Read::chars reform #33801

SimonSapin · 2016-05-22T23:09:17Z

Don’t swallow valid code point on UTF-8 decoding errors, as discussed in Tracking issue for Read::chars #27802 (comment)
Rename/split error variants
Rename the method to utf8_chars, as previously proposed and discussed in Rename std::io::Read::chars to utf8_chars. #33761.
Add Read::utf8_chars_lossy which replaces UTF-8 errors with U+FFFD, leaving only I/O errors.
Edit 2016-05-25: per discussion in Tracking issue for Read::chars #27802, move the methods to BufRead. Read::chars is now deprecated and returns Utf8Chars<BufReader<Self>> with a one-byte buffer to stay closer to the previous behavior.

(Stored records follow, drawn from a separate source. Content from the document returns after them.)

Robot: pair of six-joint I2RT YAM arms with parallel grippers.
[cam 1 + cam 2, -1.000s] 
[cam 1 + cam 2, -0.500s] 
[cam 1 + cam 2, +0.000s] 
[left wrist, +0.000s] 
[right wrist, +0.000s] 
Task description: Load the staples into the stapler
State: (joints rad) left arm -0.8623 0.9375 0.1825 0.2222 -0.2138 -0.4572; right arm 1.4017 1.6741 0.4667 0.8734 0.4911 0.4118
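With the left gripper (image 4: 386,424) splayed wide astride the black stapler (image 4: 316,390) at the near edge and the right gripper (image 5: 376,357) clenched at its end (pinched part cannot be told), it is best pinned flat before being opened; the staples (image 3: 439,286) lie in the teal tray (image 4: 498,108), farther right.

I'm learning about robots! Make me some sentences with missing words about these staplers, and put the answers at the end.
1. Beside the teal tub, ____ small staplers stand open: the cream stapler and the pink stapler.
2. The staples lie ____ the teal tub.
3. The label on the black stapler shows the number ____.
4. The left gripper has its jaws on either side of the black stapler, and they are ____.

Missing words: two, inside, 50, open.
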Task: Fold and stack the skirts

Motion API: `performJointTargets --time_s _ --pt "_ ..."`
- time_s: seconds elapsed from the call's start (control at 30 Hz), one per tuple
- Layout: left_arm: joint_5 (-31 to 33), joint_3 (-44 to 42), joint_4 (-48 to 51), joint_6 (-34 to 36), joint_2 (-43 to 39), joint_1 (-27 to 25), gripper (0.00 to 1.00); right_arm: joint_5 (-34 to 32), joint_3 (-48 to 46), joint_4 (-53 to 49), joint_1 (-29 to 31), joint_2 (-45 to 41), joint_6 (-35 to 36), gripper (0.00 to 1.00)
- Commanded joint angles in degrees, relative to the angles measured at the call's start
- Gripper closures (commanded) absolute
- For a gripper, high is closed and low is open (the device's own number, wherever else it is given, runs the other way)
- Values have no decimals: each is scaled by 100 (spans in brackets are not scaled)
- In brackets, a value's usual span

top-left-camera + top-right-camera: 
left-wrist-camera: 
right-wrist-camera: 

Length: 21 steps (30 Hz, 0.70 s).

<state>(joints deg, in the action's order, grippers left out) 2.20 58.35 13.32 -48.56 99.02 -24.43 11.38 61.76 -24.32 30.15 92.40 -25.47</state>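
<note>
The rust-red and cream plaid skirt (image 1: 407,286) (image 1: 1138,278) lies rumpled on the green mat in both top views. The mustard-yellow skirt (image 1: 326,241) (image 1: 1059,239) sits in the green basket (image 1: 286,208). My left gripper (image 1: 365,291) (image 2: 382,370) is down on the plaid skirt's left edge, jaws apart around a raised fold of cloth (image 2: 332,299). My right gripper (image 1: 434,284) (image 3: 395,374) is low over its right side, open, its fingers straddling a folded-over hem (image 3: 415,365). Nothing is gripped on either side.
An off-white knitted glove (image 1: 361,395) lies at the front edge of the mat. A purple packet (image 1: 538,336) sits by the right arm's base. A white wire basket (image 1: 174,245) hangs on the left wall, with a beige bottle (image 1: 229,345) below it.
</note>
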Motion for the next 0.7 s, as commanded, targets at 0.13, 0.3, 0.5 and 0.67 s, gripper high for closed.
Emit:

Internally this duplicates the UTF-8 decoding logic from String::from_utf8_lossy, but let’s decide on the desired behavior first and we can refactor internals later.

With this, I’d like to propose the affected methods and types for stabilization (which would complete #27802).

r? @alexcrichton

…rrors.

Unlike `str::chars` where UTF-8 is implied since that’s always the encoding of `str` (whose contents is guaranteed to be well-formed), the bytes read from `io::Read` are arbitrary. Fixes rust-lang#33761.

rust-highfive · 2016-05-22T23:09:30Z

Thanks for the pull request, and welcome! The Rust team is excited to review your changes, and you should hear from @alexcrichton (or someone else) soon.

If any changes to this PR are deemed necessary, please add them as extra commits. This ensures that the reviewer can see what has changed since they last reviewed the code. Due to the way GitHub handles out-of-date commits, this should also make it reasonably obvious what issues have or haven't been addressed. Large or tricky changes may require several passes of review and changes.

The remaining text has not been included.